Thanks for the opinion, I work at a racing stable and will be getting those horses, as I know them, and before I work them they will have a few months break  

With the first one I will train I will have to see what I can do, who knows how long it's going to take to get them to the level I want. 

Thanks again!  and TBs are selling pretty well here.


----------



## Kayty (Sep 8, 2009)

QLD must be pretty different to SA then on the TB front. Down here, sure they sell well... if they're under $1500 and even that is a bit steep. Any professional riders looking for an ottb around here will either buy straight off the track, so they can train it how they want, or they buy it from another professional that will instil absolute correct basics in said horse, and they can just continue on from there. 

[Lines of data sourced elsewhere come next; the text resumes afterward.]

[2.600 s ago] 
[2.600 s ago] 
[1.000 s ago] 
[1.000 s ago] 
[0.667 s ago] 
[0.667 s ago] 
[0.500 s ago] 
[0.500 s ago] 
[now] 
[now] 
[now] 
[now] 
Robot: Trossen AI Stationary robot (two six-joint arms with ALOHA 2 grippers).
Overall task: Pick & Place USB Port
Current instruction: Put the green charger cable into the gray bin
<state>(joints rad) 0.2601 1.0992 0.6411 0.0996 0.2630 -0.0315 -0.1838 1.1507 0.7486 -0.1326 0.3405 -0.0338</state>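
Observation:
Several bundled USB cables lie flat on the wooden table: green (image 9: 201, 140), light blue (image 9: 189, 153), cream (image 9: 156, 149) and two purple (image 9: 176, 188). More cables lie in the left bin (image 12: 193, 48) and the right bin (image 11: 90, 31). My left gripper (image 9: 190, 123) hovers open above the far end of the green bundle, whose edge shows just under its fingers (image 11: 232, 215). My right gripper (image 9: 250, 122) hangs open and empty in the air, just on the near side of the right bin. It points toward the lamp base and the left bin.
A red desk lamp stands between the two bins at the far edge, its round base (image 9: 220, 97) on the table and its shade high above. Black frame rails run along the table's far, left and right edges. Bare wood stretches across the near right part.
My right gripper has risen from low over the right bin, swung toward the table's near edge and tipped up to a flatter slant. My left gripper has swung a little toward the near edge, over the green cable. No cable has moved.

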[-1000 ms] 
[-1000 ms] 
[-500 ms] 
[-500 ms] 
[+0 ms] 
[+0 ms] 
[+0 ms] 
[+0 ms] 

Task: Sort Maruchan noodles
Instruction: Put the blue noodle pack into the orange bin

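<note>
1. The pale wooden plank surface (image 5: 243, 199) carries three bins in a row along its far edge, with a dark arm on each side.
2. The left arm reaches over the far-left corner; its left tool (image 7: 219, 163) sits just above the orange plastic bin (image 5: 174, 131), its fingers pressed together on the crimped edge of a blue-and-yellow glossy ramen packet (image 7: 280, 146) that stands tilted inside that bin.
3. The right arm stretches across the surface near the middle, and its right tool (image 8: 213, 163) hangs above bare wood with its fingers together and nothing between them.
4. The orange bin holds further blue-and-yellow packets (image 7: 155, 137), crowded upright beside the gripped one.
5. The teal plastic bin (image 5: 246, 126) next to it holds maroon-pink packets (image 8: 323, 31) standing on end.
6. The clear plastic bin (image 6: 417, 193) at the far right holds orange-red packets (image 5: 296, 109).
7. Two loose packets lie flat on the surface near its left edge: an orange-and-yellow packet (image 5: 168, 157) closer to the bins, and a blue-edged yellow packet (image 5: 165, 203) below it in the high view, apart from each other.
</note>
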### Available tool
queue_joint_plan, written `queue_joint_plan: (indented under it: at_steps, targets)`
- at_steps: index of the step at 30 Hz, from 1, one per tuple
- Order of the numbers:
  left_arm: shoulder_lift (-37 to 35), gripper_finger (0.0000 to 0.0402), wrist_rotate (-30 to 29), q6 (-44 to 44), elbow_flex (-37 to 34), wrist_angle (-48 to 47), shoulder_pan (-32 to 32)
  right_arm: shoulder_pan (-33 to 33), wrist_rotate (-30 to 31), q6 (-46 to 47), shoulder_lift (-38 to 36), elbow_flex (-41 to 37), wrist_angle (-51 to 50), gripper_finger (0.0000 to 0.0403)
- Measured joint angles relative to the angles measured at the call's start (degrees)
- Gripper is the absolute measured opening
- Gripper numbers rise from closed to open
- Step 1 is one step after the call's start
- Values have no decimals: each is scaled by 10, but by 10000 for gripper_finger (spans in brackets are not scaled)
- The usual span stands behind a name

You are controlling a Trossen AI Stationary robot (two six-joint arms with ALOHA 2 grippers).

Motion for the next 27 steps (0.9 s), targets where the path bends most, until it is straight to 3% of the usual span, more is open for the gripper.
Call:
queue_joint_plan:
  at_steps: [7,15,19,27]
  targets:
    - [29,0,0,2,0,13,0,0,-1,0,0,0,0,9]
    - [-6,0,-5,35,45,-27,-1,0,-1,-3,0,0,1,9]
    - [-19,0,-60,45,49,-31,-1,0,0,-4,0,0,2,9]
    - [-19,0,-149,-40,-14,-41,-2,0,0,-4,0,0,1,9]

There's stacks of young kids down this way that try to make money off turning over ottbs. 99% of them rely on daddy's wallet to pay for everything and they make a loss anyway. Unless you have an incredibly special ottb, money making opportunities in turning them over are few and far between.


----------



## maura (Nov 21, 2009)

I'm in the US, not in Australia, so things may be different where you are, but there is very little profit in the scheme you're proposing here. The difference in the price of an OTTB fresh off of the track as opposed to one that's let down and had 60 days retraining is $500 - $1000, no where near enough to make this a profitable scheme. 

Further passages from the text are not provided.